§ **How to complete this task**
Output every line of the material exactly, omitting images.

§ **Source material**
* * *
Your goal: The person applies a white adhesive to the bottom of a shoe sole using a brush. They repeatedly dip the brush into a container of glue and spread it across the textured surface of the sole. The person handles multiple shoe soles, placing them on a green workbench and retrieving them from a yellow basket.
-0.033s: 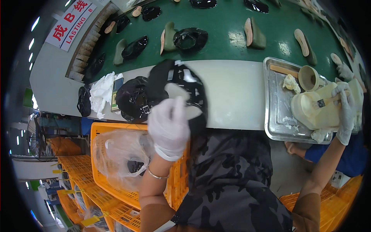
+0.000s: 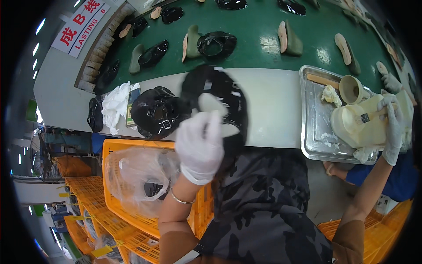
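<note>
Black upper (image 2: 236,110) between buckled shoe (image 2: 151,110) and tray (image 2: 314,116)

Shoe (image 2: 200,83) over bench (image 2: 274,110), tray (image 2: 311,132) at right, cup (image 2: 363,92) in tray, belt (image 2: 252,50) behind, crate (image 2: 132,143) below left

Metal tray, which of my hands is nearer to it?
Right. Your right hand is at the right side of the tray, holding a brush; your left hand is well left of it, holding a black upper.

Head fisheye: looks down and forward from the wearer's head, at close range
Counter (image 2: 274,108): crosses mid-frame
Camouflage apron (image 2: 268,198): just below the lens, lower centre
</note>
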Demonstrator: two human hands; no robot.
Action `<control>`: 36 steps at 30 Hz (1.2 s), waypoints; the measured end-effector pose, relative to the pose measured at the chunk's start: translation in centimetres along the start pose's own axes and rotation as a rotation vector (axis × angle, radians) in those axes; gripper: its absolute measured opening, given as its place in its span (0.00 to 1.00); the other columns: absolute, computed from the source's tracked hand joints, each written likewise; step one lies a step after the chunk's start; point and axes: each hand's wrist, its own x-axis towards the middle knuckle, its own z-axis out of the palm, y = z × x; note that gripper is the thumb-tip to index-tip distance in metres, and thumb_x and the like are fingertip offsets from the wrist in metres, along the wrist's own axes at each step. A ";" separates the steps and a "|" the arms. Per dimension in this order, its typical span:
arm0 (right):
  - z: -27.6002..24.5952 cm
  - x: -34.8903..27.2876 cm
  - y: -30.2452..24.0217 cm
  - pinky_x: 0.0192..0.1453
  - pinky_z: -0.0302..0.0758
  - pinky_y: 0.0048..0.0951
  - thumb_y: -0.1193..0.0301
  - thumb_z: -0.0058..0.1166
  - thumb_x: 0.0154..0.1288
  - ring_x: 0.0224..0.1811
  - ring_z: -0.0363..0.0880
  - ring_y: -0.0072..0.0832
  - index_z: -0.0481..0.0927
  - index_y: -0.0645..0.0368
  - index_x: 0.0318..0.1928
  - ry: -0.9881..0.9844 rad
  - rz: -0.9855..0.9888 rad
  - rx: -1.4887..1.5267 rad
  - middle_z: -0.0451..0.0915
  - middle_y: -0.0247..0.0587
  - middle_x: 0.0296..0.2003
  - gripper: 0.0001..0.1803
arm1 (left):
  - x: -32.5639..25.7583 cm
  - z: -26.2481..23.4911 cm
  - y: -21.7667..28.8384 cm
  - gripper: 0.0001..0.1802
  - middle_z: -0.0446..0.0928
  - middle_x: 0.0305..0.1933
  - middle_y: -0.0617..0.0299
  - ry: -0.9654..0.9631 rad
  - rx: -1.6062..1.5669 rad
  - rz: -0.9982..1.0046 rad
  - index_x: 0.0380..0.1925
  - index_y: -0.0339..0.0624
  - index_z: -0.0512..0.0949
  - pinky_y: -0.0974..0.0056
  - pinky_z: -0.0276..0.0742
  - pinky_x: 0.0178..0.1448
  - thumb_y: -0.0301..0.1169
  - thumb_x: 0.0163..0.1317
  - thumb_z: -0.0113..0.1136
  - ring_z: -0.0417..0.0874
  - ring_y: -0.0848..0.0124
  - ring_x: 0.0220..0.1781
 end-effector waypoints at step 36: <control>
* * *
§ **Response**
Your goal: The person applies a white adhesive to the bottom of a shoe sole using a brush. They repeatedly dip the brush into a container of glue and spread it across the textured surface of the sole. The person handles multiple shoe soles, placing them on a green workbench and retrieving them from a yellow basket.
-0.033s: 
+0.000s: 
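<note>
Black upper (image 2: 236,110) between buckled shoe (image 2: 151,110) and tray (image 2: 314,116)

Shoe (image 2: 200,83) over bench (image 2: 274,110), tray (image 2: 311,132) at right, cup (image 2: 363,92) in tray, belt (image 2: 252,50) behind, crate (image 2: 132,143) below left

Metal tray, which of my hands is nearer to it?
Right. Your right hand is at the right side of the tray, holding a brush; your left hand is well left of it, holding a black upper.

Head fisheye: looks down and forward from the wearer's head, at close range
Counter (image 2: 274,108): crosses mid-frame
Camouflage apron (image 2: 268,198): just below the lens, lower centre
</note>
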Demonstrator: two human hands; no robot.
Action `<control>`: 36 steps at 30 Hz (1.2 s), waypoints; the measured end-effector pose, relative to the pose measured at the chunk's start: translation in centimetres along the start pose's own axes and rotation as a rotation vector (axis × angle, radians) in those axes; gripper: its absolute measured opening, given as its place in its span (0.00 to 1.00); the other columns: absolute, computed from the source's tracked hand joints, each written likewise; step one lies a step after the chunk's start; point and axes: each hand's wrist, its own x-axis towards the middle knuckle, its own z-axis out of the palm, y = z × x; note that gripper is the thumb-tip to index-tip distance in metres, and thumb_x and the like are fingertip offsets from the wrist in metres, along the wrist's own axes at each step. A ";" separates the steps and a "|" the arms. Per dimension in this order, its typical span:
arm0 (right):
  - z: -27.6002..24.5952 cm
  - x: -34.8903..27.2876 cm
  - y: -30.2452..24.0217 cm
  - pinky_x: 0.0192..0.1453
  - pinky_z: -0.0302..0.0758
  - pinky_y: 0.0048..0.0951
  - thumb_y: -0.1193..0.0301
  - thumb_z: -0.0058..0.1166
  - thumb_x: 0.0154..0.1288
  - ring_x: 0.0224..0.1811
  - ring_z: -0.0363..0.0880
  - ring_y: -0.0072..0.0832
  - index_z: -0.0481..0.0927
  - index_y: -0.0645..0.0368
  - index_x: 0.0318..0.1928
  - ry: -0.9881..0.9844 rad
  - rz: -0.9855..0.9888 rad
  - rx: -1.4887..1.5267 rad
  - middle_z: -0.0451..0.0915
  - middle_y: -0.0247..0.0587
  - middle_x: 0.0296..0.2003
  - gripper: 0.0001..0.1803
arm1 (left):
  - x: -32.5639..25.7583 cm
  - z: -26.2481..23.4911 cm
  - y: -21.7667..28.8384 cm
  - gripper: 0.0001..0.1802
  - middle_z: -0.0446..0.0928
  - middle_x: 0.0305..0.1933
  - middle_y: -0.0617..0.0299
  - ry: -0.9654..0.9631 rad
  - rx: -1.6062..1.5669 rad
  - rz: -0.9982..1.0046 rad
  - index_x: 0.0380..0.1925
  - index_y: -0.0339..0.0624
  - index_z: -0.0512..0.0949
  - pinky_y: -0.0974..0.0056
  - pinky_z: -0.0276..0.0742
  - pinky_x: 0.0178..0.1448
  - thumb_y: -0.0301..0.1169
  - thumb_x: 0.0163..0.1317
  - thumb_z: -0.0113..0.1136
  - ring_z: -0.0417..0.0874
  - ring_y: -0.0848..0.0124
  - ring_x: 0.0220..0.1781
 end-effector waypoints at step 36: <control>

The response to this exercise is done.